Top MySQL DBA interview questions (Part 2)
Continuing from our Top MySQL DBA interview questions (Part 1) here are five more questions that test a MySQL DBA’s knowledge, with two that will help suss out some personality traits.
- Disk I/O
- How would you setup master/slave & master/master replication?
- How are Users & Grants different in MySQL than other DBs?
- How might you hack a MySQL server?
- Brain teasers, riddles and coding problems
Disk performance should be an ever present concern to a DBA. So although they don’t need to be a storage specialist, they should have a working knowledge. Ask them about RAID versions, mirroring versus striping, and so forth. Mirroring combines two disks as a unit. Every write is duplicated on both disks. If you lose one disk, you have an immediate copy. Like a tandem truck that has spare tires running in parallel. Lose one, and you don’t have to pull over immediately to replace it. Striping spreads I/O over multiple disks so you on the one hand increase throughput linearly as you add disks. That’s because you have more disks working for you. At the same time you increase risk with each new disk you add, because the failure rate is then the sum total of all those disks.
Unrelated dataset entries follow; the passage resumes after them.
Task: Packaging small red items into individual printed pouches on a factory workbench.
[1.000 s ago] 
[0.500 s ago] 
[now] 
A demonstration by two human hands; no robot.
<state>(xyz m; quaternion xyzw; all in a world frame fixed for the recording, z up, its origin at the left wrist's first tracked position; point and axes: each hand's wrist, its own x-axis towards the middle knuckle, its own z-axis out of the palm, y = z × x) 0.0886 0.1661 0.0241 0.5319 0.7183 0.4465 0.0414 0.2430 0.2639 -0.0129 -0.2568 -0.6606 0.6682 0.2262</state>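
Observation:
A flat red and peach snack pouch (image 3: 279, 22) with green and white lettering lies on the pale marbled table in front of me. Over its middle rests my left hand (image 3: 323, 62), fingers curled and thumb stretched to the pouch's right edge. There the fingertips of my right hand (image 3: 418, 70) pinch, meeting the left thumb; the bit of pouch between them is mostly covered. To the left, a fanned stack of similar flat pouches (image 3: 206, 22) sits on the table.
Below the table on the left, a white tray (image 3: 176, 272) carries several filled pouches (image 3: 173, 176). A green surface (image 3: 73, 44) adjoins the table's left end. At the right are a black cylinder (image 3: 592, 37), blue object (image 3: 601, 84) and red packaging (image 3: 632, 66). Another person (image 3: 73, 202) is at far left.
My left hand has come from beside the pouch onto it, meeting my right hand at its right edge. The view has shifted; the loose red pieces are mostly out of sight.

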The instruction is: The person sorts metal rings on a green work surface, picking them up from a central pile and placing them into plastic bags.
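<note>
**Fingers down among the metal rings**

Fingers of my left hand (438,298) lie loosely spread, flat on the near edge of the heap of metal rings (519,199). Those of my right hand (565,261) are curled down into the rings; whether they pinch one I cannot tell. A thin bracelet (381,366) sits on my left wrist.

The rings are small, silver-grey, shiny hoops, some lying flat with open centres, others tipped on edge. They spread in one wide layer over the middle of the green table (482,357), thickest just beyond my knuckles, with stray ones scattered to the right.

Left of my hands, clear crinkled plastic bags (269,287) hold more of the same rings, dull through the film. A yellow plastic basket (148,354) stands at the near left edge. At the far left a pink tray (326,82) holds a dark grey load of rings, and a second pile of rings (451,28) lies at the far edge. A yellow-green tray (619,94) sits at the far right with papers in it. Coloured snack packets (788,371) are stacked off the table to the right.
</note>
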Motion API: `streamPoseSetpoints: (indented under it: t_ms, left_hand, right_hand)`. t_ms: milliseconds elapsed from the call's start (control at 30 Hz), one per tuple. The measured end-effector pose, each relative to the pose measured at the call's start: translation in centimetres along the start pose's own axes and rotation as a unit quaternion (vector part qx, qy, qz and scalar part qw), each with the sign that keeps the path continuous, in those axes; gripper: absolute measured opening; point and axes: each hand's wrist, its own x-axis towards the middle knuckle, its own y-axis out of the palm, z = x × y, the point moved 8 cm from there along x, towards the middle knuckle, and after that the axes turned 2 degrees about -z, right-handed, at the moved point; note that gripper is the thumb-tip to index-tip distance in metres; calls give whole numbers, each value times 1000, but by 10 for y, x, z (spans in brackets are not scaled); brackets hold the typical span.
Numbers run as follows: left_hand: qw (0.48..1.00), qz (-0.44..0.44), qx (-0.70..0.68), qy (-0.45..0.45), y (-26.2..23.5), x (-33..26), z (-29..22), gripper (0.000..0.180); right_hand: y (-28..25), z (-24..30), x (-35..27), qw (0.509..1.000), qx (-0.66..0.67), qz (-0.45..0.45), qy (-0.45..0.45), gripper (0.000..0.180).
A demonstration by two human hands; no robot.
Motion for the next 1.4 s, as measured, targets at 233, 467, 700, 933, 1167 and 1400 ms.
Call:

For relational databases the best RAID level is 10, which is striping over mirrored sets. You use more disks, but disks are cheap compared to the hassle of any outage.
If you’re deploying on Amazon, your candidate should be familiar with the Elastic Block Storage offering also known as EBS. This is virtualized storage, so it introduces a whole world of operational flexibility. No longer do you have to jump through hoops to attach, add or reconfigure storage on your servers. It can all be done through command line API calls. That said EBS suffers from variability problems as with any other shared resource. Although Amazon guarantees your average throughput, the I/O you get at a given time can swing wildly from low to high. Consider Linux software RAID across multiple EBS volumes to mitigate against this.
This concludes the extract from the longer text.